◆ Task description ◆
In the material below, begin at the line that has "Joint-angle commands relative", stop after the line that has "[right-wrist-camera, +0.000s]", and transcribe those lines exactly, without pictures.

◆ Collected material ◆
◆ ◆ ◆ ◆
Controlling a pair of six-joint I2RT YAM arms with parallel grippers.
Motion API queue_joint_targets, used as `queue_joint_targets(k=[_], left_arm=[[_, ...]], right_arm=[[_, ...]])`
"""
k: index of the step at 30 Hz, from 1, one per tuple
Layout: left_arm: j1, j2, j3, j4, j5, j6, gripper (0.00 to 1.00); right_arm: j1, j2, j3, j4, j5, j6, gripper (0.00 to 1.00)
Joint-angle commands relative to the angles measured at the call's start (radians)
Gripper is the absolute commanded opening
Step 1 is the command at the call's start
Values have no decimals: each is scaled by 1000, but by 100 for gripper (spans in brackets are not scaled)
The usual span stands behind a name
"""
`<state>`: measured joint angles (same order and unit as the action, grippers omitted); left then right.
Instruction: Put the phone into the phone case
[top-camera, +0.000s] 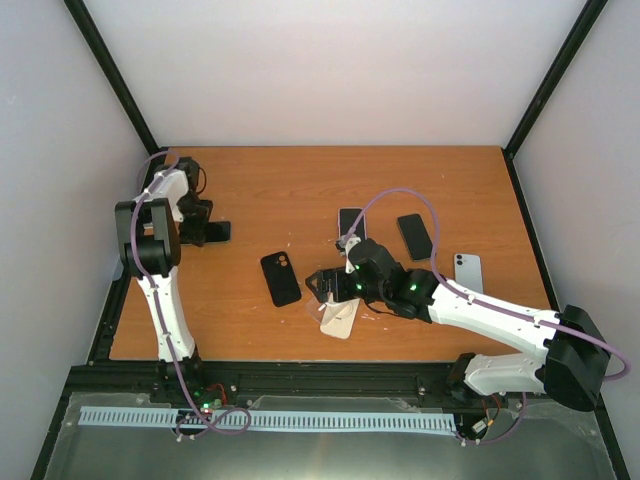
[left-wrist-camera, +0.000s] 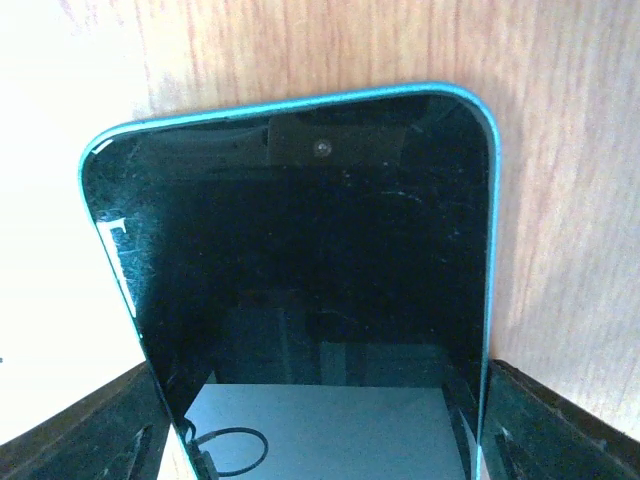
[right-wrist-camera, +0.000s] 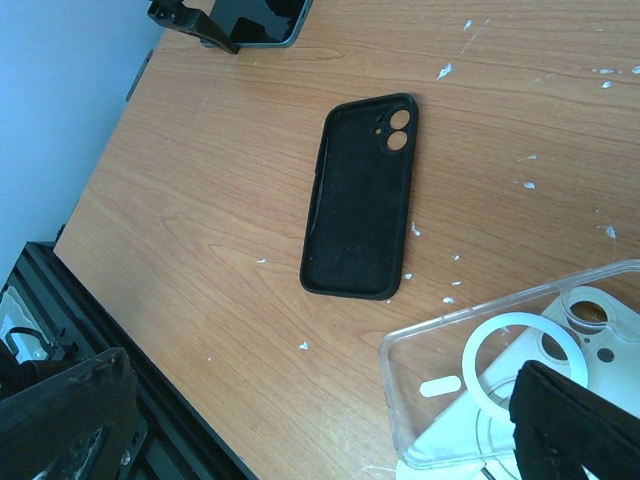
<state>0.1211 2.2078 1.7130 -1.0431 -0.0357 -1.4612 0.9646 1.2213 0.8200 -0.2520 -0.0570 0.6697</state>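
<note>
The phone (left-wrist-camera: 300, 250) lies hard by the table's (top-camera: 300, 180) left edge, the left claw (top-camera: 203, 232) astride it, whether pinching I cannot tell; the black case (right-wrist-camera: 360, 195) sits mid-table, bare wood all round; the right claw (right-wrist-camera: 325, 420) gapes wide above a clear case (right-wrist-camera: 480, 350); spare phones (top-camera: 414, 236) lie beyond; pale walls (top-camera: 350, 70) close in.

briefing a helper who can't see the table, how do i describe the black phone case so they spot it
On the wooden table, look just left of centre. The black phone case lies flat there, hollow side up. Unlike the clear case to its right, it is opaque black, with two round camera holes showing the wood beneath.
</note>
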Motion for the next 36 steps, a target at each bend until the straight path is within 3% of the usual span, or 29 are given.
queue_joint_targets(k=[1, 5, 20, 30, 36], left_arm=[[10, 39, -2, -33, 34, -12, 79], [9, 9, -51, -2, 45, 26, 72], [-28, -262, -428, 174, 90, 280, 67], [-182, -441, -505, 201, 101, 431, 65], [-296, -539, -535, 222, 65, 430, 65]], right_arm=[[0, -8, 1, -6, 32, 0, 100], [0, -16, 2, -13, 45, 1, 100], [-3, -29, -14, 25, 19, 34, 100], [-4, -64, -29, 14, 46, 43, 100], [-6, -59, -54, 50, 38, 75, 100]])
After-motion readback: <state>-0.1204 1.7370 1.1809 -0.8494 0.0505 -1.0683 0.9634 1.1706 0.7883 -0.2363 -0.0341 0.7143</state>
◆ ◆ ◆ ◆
◆ Answer area ◆
Joint-angle commands relative to the angles measured at the call's start (radians)
Gripper is the absolute commanded opening
Step 1 is the command at the call's start
Values have no decimals: each is scaled by 1000, but by 100 for gripper (spans in brackets are not scaled)
The usual span stands behind a name
"""
`<state>`: measured joint angles (same order and unit as the action, grippers omitted); left then right.
Instruction: Put the phone into the phone case
[top-camera, +0.000s] 
[left-wrist-camera, +0.000s] 
[right-wrist-camera, +0.000s] 

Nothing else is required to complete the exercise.